Tensorflow Object Detection for Real World Problems

I just wrapped up a challenging computer vision project and have been thinking about lessons learned. Before we started the project, I looked for information about what was possible with the latest technology.

I just wrapped up a challenging computer vision project and have been thinking about lessons learned. Before we started the project, I looked for information about what was possible with the latest technology.

We used the Tensorflow Object Detection API as the main tool for creating an object detection model. I wanted to share, in general terms, some of the discoveries.

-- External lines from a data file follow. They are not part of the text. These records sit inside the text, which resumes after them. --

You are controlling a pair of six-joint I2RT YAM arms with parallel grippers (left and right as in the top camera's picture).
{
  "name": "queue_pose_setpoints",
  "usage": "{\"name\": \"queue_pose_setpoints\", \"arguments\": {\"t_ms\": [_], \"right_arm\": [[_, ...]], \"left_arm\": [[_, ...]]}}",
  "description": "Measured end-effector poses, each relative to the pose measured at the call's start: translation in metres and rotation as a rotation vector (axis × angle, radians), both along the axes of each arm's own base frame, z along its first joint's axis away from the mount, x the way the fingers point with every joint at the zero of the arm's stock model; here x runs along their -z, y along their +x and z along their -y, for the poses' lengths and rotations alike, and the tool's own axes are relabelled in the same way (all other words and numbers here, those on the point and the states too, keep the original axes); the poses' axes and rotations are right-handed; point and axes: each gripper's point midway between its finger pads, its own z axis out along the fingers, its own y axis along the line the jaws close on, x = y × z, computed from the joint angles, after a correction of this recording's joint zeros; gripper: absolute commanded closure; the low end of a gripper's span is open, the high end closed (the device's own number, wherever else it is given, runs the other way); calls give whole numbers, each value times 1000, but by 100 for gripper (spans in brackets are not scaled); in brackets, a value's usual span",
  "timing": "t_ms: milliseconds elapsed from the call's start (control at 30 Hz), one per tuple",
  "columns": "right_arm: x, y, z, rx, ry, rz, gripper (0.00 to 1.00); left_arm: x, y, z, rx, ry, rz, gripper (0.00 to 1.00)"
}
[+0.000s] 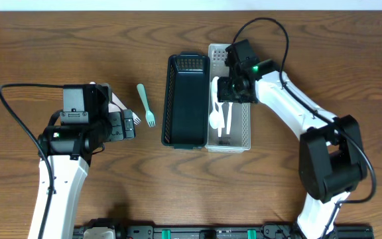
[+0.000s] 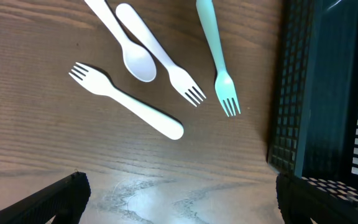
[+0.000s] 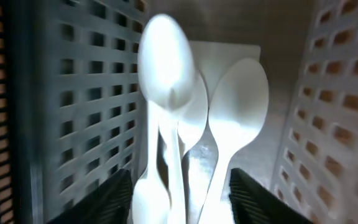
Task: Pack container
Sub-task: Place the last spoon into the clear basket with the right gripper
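A black basket and a white basket stand side by side at mid-table. Several white spoons lie in the white basket. My right gripper hovers over it, open; in the right wrist view its fingers straddle the spoons, and one blurred spoon lies on top. A teal fork lies left of the black basket. My left gripper is open and empty above the bare table, near two white forks and a white spoon.
The black basket's mesh wall stands right of the teal fork. The white basket's slotted walls close in on both sides of the right gripper. Cables run from both arms over the wooden table.
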Motion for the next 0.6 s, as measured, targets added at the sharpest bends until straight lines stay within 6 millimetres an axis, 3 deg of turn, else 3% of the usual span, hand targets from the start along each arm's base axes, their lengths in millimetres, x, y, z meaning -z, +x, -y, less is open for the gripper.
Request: {"name": "queue_pose_setpoints", "arguments": {"t_ms": [100,167,233,333,400,467,533,600], "right_arm": [[-32,9,12,23,19,64,38],[-65,20,34,70,36,139,34],[-104,32,73,157,37,230,32],[-148,38,155,343,-7,323,31],[-156,31,208,462,-49,321,30],[-148,16,262,590,-97,270,28],[-131,2,298,680,-124,196,7],[-110,-10,329,756,-141,117,4]], "left_arm": [[0,0,0,0,0,1,2],[0,0,0,0,-1,1,2],[0,0,0,0,-1,1,2],[-2,3,0,-1,-1,15,2],[-3,6,-2,-35,-8,26,2],[-2,7,-6,-109,-21,17,0],[4,4,-13,-211,-28,-15,0],[15,0,-21,-328,-25,-66,1]]}}
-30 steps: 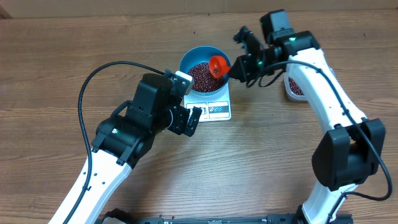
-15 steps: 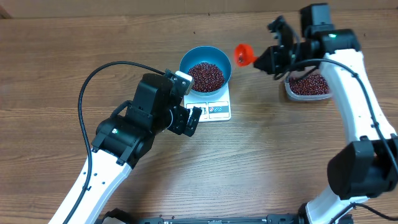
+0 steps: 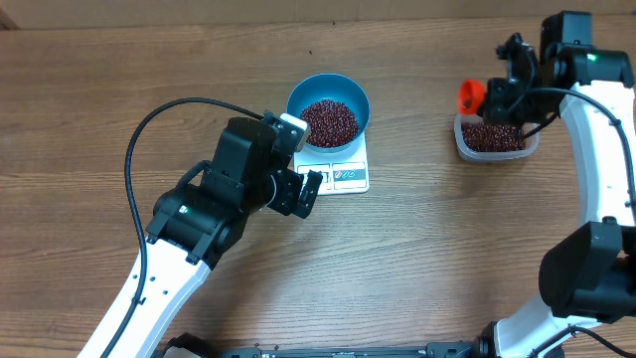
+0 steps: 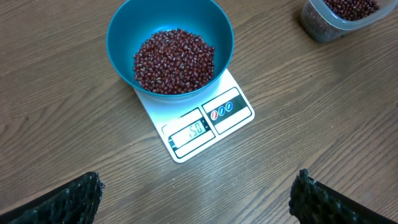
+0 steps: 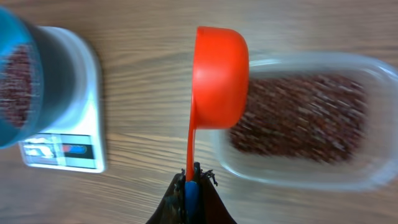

My goal is to give someone else who is approaching a computer vision problem some information which may help guide their choices.

I wanted to know what sort of accuracy (precision and recall) I could expect under various conditions. I understand that every application is different, but I wanted a rough idea. I didn’t find the type of details that we needed, so we approached the problem in a way that would give us flexibility to change our approach with minimal rework.  

The customer’s objective was to get an inventory of widgets sitting on a rack of shelves. The widgets were large and valuable, but for various reasons RFID and other radio-based solutions were not an option. So, that is where computer vision came in. However, using computer vision to solve this problem was not going to be an easy task.  

Camera Location

The first obstacle to overcome was finding a place to mount cameras. The cameras had to be attached directly to the widget rack, and we needed to maximize the number of widgets visible per camera.  

The racks could have 3 to 4 shelves, each holding from 2 to 5 widgets across and 1 to 2 widgets deep.  After experimenting with several locations, the location which maximized field of view while limiting the number of cameras required was the side of the rack.

The main problem with placing the cameras in this location had to do with simple geometry. The shelves were designed to efficiently hold widgets, not to make them visible. So, when viewing the widgets from the side the only portion which is reliably visible was the top.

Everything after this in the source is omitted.